[Task]
Your answer should consist only of the lines below from the one with "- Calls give" through the one with "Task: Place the", copied exactly.

[Records supplied]

================

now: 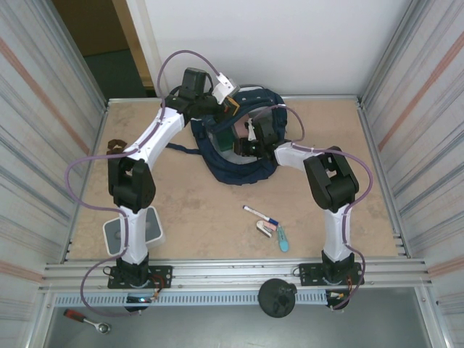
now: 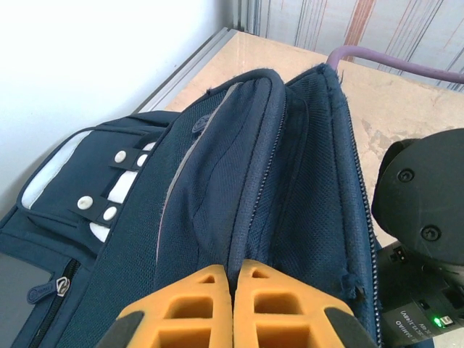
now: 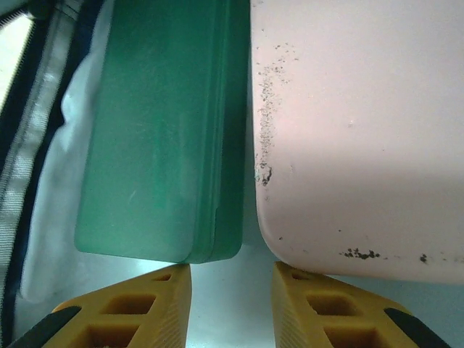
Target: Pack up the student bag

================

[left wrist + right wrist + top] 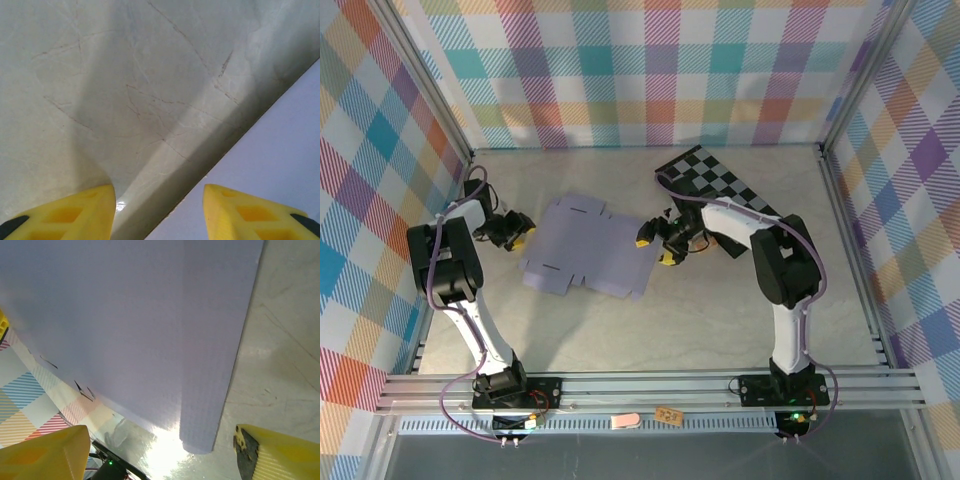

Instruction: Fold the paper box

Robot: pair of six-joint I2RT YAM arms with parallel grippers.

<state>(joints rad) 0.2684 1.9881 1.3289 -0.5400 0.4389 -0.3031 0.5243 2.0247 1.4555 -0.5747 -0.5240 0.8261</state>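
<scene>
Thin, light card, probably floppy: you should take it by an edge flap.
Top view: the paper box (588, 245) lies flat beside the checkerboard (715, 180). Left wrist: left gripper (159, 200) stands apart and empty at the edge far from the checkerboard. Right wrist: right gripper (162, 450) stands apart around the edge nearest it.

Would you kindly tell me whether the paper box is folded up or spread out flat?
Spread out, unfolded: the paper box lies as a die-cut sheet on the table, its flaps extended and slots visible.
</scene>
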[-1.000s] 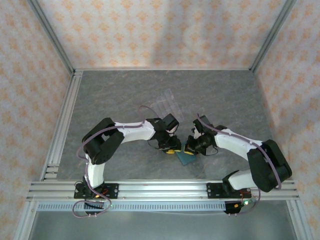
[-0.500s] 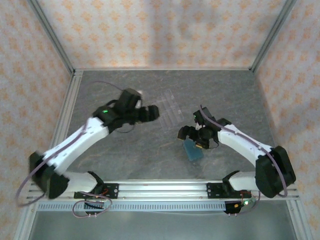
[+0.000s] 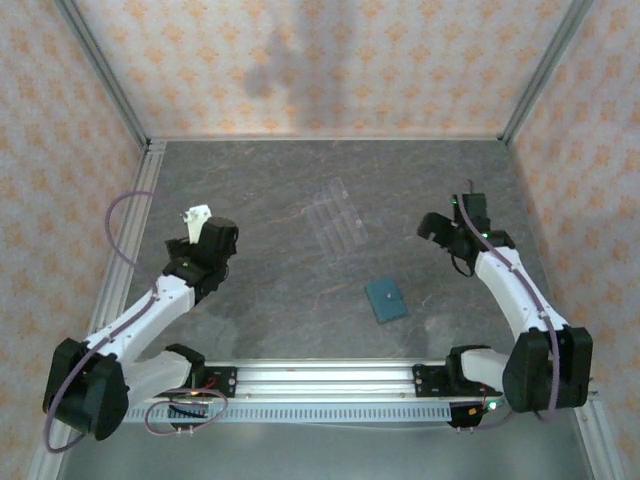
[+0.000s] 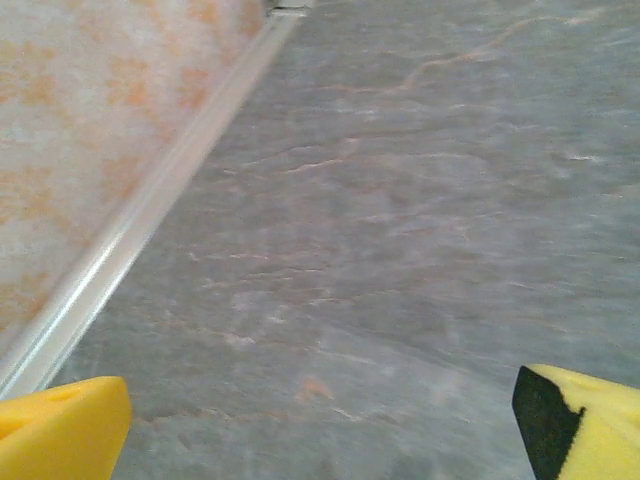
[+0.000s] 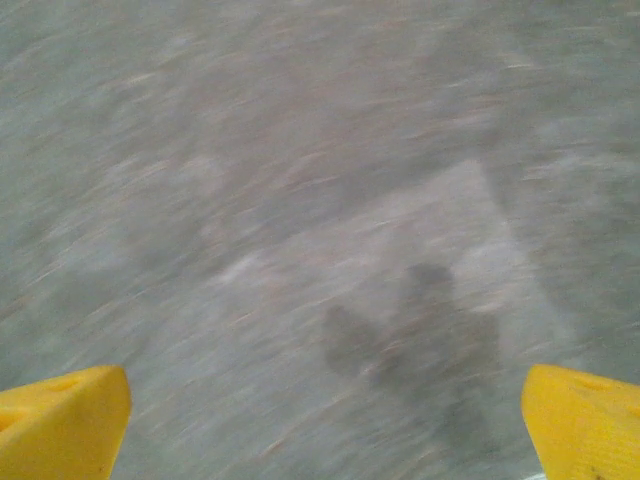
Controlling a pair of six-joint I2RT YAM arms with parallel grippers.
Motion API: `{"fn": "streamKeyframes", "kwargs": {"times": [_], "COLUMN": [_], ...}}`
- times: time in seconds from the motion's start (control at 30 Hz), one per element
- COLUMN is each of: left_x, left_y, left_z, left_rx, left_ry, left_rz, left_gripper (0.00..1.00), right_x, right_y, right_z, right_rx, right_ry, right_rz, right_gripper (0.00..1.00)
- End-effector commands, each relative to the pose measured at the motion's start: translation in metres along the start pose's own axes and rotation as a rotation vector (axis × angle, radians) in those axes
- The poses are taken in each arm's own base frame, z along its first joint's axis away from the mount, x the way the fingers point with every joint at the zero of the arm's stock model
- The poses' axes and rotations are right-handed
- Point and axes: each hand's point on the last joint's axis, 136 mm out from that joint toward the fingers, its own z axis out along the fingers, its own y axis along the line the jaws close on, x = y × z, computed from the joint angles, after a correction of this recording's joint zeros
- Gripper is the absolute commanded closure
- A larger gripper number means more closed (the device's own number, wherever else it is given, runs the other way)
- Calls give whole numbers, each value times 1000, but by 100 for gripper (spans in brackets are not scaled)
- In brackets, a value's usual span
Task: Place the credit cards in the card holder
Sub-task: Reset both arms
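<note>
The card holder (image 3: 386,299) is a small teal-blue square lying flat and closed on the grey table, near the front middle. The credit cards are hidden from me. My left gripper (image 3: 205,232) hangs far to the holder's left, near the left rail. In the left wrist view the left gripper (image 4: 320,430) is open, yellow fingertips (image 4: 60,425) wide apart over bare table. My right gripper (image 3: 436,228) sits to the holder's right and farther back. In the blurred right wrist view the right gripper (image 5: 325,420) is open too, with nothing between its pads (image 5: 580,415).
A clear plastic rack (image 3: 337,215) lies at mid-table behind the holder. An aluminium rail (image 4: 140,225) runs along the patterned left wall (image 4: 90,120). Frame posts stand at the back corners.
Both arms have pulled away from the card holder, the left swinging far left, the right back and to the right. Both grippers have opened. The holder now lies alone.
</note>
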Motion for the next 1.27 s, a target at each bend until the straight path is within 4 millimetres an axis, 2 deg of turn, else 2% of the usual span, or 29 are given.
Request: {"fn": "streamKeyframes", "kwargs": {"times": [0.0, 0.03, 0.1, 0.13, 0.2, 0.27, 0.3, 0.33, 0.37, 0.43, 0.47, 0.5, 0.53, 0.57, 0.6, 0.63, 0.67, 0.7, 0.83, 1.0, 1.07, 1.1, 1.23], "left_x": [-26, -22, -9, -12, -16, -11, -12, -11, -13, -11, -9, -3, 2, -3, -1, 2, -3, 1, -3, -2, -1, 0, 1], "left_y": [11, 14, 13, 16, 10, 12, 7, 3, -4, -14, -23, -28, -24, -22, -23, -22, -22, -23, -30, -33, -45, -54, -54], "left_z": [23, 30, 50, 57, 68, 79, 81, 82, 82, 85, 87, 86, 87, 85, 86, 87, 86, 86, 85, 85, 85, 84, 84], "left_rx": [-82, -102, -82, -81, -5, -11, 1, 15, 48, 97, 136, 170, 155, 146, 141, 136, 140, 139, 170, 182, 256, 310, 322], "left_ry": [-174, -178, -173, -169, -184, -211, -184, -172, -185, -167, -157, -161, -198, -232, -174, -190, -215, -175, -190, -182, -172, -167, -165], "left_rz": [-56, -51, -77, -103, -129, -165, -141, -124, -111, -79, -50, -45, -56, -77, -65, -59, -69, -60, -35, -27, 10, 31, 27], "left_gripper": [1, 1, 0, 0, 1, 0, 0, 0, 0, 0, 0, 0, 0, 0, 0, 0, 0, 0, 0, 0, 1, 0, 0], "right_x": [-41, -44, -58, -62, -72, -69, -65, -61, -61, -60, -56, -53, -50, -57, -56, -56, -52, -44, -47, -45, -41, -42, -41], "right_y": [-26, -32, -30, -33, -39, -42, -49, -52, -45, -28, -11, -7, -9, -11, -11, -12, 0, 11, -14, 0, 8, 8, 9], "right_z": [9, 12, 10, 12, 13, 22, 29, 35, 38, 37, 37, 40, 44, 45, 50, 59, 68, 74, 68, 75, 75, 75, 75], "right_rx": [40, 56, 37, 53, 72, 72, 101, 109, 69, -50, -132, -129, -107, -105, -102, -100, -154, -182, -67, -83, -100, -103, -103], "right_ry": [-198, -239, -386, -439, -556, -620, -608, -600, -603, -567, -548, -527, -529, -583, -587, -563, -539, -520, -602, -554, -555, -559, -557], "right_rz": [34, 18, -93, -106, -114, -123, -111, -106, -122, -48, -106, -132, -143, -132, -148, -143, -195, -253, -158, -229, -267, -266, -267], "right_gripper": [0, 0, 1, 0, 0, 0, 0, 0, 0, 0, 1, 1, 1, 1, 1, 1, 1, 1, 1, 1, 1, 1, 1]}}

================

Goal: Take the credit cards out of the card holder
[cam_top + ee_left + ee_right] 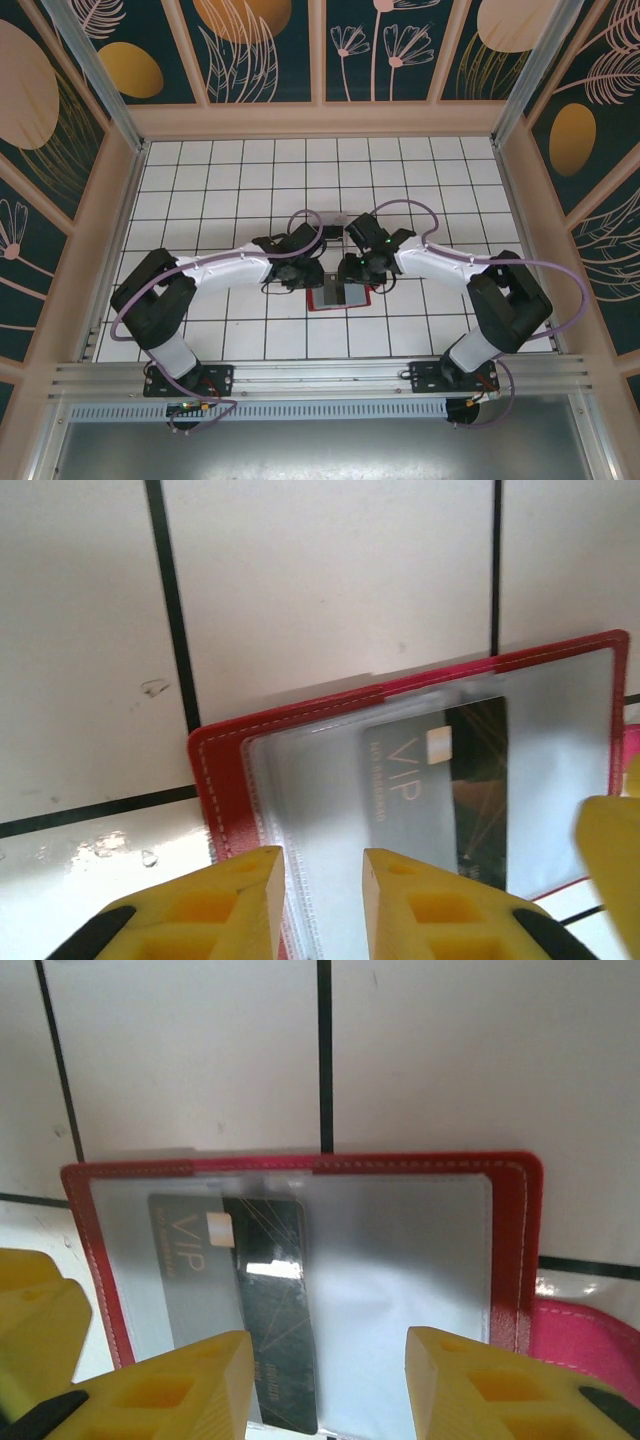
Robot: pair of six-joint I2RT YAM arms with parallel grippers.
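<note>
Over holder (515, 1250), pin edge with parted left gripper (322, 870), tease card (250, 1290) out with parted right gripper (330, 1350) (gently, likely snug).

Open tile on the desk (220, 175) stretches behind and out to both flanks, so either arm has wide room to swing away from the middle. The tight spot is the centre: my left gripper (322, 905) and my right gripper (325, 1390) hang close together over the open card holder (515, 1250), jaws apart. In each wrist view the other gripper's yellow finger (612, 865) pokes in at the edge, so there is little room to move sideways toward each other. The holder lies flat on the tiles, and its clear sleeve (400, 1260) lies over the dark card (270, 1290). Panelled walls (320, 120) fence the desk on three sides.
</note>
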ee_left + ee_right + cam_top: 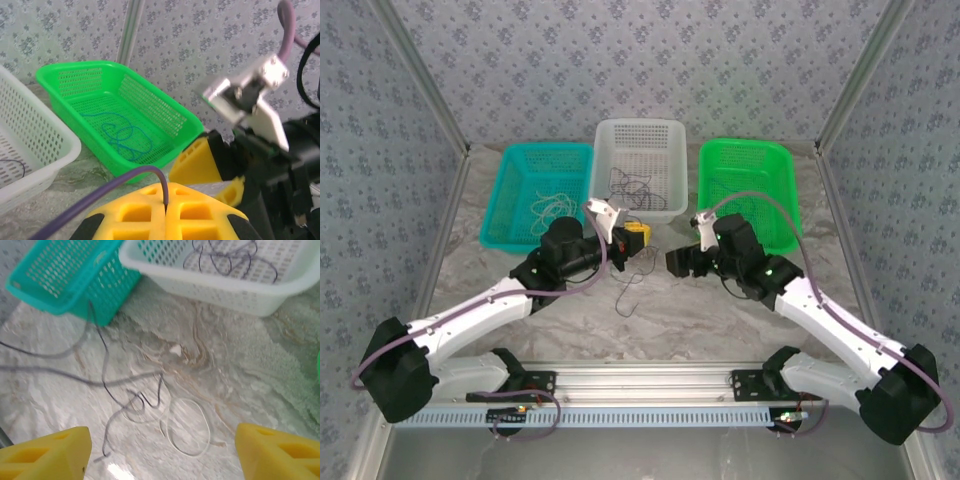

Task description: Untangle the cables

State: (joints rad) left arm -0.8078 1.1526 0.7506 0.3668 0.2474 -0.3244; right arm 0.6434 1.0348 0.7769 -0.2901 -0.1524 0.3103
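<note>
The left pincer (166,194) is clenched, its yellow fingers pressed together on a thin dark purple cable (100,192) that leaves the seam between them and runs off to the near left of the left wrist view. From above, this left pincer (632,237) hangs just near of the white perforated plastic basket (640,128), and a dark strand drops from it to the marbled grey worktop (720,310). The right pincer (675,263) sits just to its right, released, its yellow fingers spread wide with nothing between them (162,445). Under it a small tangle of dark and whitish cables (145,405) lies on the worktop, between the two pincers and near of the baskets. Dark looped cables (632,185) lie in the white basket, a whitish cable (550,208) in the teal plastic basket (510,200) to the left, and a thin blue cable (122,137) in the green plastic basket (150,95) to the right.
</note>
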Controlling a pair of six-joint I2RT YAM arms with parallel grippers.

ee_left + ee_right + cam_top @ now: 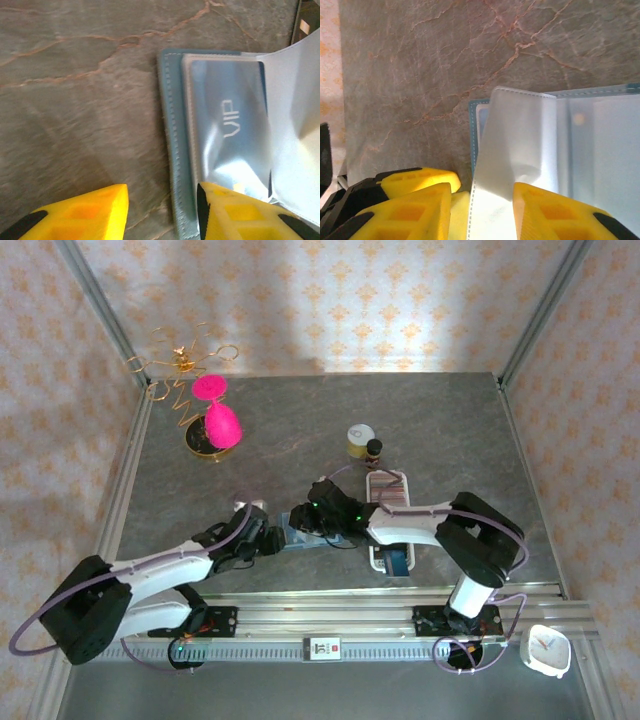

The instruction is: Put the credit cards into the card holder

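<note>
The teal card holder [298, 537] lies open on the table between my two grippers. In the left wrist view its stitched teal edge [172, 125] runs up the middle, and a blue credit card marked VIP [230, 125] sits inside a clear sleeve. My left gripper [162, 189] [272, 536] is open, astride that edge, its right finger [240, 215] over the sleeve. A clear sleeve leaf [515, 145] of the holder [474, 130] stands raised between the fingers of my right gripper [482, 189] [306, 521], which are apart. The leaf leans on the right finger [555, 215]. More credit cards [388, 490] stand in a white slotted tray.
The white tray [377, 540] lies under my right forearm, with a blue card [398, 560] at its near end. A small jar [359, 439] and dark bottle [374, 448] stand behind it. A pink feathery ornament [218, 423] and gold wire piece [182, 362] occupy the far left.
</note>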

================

[Task solution]
- Calls give whole numbers, each value times 1000, but by 100 for gripper (spans in brackets are not scaled)
- In brackets, a value's usual span
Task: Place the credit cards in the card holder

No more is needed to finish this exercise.